- ACTION ITEM: Output only the lines that run from the one with "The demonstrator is" to the final line of the material, exactly as they are written.

─── DATA TO USE

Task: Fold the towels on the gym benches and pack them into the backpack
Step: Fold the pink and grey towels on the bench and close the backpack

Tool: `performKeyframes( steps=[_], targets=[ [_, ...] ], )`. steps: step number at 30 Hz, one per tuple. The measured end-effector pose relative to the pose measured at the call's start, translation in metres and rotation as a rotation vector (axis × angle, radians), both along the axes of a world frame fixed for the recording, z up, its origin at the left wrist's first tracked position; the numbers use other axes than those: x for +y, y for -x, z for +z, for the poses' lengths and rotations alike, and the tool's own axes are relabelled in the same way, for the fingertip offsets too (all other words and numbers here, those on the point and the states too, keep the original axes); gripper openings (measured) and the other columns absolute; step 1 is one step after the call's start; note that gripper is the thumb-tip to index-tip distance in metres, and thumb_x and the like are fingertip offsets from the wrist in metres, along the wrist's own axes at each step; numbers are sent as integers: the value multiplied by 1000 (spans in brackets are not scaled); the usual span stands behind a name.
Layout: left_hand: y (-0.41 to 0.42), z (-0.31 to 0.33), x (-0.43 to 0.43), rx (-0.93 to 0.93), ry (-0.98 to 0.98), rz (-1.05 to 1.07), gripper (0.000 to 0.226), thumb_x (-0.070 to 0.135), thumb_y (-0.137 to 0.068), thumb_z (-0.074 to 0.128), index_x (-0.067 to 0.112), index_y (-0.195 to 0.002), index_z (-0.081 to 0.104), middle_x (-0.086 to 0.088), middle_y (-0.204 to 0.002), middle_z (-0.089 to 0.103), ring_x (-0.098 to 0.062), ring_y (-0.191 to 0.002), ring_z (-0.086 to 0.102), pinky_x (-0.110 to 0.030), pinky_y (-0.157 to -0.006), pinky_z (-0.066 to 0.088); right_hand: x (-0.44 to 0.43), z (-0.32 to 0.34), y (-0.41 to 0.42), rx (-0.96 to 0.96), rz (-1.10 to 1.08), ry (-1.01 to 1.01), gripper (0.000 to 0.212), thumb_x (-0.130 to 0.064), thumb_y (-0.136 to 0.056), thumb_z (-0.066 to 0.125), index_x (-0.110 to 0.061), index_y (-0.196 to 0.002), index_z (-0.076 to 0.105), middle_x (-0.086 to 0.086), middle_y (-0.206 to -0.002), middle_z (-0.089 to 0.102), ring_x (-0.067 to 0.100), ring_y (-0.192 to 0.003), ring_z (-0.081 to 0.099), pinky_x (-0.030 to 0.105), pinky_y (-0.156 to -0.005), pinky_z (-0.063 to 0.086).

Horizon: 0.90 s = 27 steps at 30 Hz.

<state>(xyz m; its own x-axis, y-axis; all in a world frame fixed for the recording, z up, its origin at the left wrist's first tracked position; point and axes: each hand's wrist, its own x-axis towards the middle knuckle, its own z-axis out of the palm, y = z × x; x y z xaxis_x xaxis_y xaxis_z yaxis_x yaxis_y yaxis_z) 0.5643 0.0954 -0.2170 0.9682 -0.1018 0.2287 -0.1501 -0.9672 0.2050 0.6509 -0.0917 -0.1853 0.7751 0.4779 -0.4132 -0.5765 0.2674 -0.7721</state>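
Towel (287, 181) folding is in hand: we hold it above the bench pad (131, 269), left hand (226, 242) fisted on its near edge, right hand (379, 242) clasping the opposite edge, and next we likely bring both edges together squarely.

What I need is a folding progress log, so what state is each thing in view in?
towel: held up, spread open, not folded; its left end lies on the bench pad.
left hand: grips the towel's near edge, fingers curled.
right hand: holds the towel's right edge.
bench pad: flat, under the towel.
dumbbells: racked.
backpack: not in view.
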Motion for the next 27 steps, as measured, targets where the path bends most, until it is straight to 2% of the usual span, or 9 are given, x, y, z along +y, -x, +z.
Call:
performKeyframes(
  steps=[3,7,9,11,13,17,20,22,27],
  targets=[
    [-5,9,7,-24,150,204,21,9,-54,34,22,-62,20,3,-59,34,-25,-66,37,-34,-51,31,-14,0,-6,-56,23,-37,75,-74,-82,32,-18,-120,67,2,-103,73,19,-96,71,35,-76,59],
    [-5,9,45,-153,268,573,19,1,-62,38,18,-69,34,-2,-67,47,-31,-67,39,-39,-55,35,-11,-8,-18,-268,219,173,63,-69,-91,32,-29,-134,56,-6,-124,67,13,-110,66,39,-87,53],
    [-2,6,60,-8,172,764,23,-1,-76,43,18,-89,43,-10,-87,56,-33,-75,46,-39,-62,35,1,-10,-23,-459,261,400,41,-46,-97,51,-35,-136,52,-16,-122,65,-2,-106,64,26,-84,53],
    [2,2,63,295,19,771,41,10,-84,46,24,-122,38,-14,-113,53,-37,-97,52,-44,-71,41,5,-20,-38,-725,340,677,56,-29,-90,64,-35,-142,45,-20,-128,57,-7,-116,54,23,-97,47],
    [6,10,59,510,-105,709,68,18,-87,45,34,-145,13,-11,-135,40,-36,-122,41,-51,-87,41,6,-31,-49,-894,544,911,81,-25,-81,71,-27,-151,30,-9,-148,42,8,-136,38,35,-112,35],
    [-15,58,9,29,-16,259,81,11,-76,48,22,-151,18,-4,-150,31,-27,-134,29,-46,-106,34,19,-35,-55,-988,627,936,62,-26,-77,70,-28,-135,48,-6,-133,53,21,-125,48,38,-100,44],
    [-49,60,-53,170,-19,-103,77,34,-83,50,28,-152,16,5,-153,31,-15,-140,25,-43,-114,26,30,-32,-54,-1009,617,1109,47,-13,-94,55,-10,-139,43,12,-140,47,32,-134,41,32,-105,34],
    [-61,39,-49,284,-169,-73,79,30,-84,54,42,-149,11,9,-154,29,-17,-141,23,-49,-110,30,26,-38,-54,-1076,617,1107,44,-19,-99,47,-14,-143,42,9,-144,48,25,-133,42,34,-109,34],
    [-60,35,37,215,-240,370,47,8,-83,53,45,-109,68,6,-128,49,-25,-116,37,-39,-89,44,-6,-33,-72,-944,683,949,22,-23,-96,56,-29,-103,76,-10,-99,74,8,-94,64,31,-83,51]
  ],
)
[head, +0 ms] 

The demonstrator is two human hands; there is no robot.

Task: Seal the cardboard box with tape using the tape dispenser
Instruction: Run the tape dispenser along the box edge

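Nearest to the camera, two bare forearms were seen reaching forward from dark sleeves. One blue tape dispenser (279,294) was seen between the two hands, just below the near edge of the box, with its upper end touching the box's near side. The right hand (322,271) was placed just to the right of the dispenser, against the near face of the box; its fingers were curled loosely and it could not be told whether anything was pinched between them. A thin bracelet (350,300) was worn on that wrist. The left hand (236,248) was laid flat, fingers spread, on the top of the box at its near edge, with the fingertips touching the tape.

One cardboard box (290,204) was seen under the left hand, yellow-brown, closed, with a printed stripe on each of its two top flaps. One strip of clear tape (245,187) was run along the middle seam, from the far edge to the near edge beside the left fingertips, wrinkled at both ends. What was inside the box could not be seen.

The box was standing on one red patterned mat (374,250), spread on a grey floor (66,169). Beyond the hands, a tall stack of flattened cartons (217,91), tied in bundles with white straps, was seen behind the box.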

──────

- TASK RESPONSE:
The demonstrator is two human hands; there is no robot.

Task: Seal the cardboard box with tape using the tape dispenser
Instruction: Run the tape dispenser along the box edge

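Nearest to the camera, two bare forearms were seen reaching forward from dark sleeves. One blue tape dispenser (279,294) was seen between the two hands, just below the near edge of the box, with its upper end touching the box's near side. The right hand (322,271) was placed just to the right of the dispenser, against the near face of the box; its fingers were curled loosely and it could not be told whether anything was pinched between them. A thin bracelet (350,300) was worn on that wrist. The left hand (236,248) was laid flat, fingers spread, on the top of the box at its near edge, with the fingertips touching the tape.

One cardboard box (290,204) was seen under the left hand, yellow-brown, closed, with a printed stripe on each of its two top flaps. One strip of clear tape (245,187) was run along the middle seam, from the far edge to the near edge beside the left fingertips, wrinkled at both ends. What was inside the box could not be seen.

The box was standing on one red patterned mat (374,250), spread on a grey floor (66,169). Beyond the hands, a tall stack of flattened cartons (217,91), tied in bundles with white straps, was seen behind the box.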

That completes the answer, and no more is expected.